The --enable-apmpi-mod
and --enable-apxc-mod
configure
arguments must be specified to build darshan-util with support for AutoPerf
APMPI and APXC modules, respectively.
AutoPerf log analysis code is provided as Git submodules to Darshan’s main repository, so if building Darshan source that has been cloned from Git, it is neccessary to first retrieve the AutoPerf submodules by running the following command:
git submodule update --init
Each time a darshan-instrumented application is executed, it will generate a single log file summarizing the I/O activity from that application. See the darshan-runtime documentation for more details, but the log file for a given application will likely be found in a centralized directory, with the path and log file name in the following format:
<YEAR>/<MONTH>/<DAY>/<USERNAME>_<BINARY_NAME>_<JOB_ID>_<DATE>_<UNIQUE_ID>_<TIMING>.darshan
This is a binary format file that summarizes I/O activity. As of version
2.0.0 of Darshan, this file is portable and does not have to be analyzed on
the same system that executed the job. Also, note that Darshan logs generated
with Darshan versions preceding version 3.0 will have the extension darshan.gz
(or darshan.bz2
if compressed using bzip2 format). These logs are not compatible
with Darshan 3.0 utilities, and thus must be analyzed using an appropriate version
(2.x) of the darshan-util package.
You can generate a graphical summary
of the I/O activity for a job by using the darshan-job-summary.pl
graphical summary
tool as in the following example:
darshan-job-summary.pl carns_my-app_id114525_7-27-58921_19.darshan.gz
This utility requires Perl, pdflatex, epstopdf, and gnuplot in order to
generate its summary. By default, the output is written to a multi-page
pdf file based on the name of the input file (in this case it would
produce a carns_my-app_id114525_7-27-58921_19.pdf
output file).
You can also manually specify the name of the output file using the
--output
argument.
An example of the output produced by darshan-job-summary.pl can be found HERE.

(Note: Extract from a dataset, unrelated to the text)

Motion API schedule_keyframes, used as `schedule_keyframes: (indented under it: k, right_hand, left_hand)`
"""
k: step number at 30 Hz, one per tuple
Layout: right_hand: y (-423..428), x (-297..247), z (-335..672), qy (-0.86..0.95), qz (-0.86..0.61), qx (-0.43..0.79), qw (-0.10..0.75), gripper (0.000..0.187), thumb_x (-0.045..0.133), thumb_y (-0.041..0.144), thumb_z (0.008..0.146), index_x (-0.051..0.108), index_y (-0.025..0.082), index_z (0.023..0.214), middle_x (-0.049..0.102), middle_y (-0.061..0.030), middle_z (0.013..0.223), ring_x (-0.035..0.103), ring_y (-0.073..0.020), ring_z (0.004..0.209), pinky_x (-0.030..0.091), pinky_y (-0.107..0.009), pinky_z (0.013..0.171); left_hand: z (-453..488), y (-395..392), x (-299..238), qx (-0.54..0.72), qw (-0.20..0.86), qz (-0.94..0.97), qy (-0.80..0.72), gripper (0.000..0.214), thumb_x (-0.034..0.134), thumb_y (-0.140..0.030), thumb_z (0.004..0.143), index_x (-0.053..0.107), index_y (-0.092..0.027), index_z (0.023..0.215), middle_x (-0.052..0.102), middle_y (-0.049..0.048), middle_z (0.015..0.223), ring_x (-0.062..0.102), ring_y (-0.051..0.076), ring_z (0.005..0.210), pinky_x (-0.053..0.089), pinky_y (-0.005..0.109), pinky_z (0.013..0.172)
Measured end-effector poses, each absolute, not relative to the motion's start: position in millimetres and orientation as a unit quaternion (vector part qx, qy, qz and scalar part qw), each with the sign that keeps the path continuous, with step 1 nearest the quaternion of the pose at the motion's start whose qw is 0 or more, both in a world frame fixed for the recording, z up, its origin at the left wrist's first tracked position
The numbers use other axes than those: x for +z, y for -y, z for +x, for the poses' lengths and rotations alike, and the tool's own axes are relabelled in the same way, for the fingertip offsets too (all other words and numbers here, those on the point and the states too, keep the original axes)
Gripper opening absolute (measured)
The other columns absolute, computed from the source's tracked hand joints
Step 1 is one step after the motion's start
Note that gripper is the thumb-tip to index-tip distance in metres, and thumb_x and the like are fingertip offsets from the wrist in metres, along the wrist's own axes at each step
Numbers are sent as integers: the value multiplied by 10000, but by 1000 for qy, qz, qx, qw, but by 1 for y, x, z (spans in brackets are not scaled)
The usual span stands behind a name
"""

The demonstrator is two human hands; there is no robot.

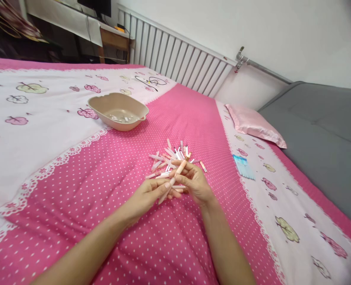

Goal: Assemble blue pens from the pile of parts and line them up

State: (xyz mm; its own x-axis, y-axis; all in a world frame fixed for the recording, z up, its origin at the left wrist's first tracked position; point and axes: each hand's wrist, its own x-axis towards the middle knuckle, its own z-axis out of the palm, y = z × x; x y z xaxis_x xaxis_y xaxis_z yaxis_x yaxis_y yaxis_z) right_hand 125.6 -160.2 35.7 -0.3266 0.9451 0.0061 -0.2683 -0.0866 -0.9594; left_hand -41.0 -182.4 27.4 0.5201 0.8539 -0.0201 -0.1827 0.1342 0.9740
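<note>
Both my hands are together over the pink dotted bedspread, in front of a loose pile of pens (175,152) in pinks and white. My right hand (197,184) is closed round a peach-coloured pen (181,167), thumb along its barrel, its darker end pointing up and away from me. My left hand (150,194) pinches the pale lower end of the pen between thumb and fingers. A pale pointed piece (163,196) sticks out below the left fingertips; whether it belongs to the same pen I cannot tell. The fingers partly hide the near side of the pile.
A beige plastic basin (95,107) with small whitish pieces inside stands at the back left. To the right lies a row of light-blue pens (244,168). Farther off are a thin black cable (153,81), a pink pillow (254,126) and a grey headboard (314,126).
</note>
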Motion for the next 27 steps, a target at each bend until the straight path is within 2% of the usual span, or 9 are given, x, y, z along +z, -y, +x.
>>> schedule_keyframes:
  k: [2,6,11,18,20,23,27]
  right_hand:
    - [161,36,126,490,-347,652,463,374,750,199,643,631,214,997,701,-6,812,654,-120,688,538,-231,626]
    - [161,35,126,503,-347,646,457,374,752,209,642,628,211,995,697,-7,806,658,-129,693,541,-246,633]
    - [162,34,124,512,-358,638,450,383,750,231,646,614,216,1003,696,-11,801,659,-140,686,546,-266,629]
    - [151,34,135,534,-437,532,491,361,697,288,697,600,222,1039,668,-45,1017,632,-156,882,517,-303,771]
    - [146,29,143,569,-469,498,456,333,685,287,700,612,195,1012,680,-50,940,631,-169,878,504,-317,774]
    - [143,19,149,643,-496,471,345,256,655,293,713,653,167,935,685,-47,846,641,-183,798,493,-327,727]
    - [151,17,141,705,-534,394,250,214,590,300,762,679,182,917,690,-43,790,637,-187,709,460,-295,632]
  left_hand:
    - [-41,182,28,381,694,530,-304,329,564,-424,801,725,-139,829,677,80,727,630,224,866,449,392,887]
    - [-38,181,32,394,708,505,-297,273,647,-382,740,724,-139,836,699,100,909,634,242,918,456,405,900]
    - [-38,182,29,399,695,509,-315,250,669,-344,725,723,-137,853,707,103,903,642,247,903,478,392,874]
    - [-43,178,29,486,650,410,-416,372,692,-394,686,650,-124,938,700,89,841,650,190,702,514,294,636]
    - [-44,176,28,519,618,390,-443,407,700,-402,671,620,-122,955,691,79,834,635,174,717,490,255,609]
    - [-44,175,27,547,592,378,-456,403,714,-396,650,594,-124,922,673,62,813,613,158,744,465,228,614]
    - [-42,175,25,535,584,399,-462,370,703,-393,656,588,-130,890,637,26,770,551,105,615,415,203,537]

NOTE: The darshan-job-summary tool depends on a few LaTeX packages that may not
be availalble by default on all systems, including: lastpage, subfigure, and
threeparttable. These packages can be found and installed using your system’s package
manager. For instance, the packages can be installed on Debian or Ubuntu systems as
follows: apt-get install texlive-latex-extra
This utility is similar to darshan-job-summary.pl, except that it produces a separate pdf summary for every file accessed by an application. It can be executed as follows:
darshan-summary-per-file.sh carns_my-app_id114525_7-27-58921_19.darshan.gz output-dir
The second argument is the name of a directory (to be created) that will contain the collection of pdf files. Note that this utility probably is not appropriate if your application opens a large number of files.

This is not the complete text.